Description of the task: Copy out the entries exactly, from the first line to the last.

Data Block Start

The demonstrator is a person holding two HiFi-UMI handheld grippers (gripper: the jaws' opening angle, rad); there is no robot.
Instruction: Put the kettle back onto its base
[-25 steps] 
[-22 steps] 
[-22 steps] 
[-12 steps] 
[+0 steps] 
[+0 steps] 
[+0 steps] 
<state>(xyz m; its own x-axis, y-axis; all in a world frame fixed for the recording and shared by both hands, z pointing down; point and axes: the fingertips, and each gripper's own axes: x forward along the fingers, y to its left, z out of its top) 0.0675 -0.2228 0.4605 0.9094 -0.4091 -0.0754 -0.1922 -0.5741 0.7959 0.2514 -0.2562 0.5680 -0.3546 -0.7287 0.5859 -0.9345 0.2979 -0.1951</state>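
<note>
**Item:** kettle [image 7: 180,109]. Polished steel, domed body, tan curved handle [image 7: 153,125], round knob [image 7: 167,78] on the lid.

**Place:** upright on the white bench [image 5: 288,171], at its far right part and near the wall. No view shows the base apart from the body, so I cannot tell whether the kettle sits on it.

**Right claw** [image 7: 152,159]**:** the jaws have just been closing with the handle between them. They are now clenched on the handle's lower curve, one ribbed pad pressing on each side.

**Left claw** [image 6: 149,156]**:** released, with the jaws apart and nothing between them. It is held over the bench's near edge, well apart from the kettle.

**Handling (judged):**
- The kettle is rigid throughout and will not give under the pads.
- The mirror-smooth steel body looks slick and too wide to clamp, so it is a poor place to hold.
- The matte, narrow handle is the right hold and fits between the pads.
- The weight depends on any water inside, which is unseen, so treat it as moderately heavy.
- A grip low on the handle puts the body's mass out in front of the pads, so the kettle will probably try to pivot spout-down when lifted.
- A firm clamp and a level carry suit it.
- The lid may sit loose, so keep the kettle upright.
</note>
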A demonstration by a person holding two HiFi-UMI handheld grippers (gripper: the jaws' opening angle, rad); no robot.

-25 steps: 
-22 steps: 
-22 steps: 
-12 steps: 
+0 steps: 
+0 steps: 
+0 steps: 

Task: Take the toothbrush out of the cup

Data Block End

Output for this exercise:
The demonstrator is a person holding two HiFi-UMI handheld grippers (gripper: the jaws' opening angle, rad); there is no robot.
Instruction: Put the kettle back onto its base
[-25 steps] 
[-22 steps] 
[-22 steps] 
[-12 steps] 
[+0 steps] 
[+0 steps] 
[+0 steps] 
<state>(xyz m; its own x-axis, y-axis; all in a world frame fixed for the recording and shared by both hands, z pointing down; point and axes: the fingertips, and each gripper's own axes: x forward along the fingers, y to its left, z out of its top) 0.0675 -0.2228 0.4605 0.9094 -0.4091 -0.0754 -0.1922 -0.5741 0.7959 0.2514 -0.2562 0.5680 -0.3546 -0.7287 0.5859 -0.9345 0.2979 -0.1951</state>
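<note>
**Item:** kettle [image 7: 180,109]. Polished steel, domed body, tan curved handle [image 7: 153,125], round knob [image 7: 167,78] on the lid.

**Place:** upright on the white bench [image 5: 288,171], at its far right part and near the wall. No view shows the base apart from the body, so I cannot tell whether the kettle sits on it.

**Right claw** [image 7: 152,159]**:** the jaws have just been closing with the handle between them. They are now clenched on the handle's lower curve, one ribbed pad pressing on each side.

**Left claw** [image 6: 149,156]**:** released, with the jaws apart and nothing between them. It is held over the bench's near edge, well apart from the kettle.

**Handling (judged):**
- The kettle is rigid throughout and will not give under the pads.
- The mirror-smooth steel body looks slick and too wide to clamp, so it is a poor place to hold.
- The matte, narrow handle is the right hold and fits between the pads.
- The weight depends on any water inside, which is unseen, so treat it as moderately heavy.
- A grip low on the handle puts the body's mass out in front of the pads, so the kettle will probably try to pivot spout-down when lifted.
- A firm clamp and a level carry suit it.
- The lid may sit loose, so keep the kettle upright.
</note>
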A demonstration by a person holding two HiFi-UMI handheld grippers (gripper: the jaws' opening angle, rad); no robot.

-25 steps: 
-22 steps: 
-22 steps: 
-12 steps: 
+0 steps: 
+0 steps: 
+0 steps: 

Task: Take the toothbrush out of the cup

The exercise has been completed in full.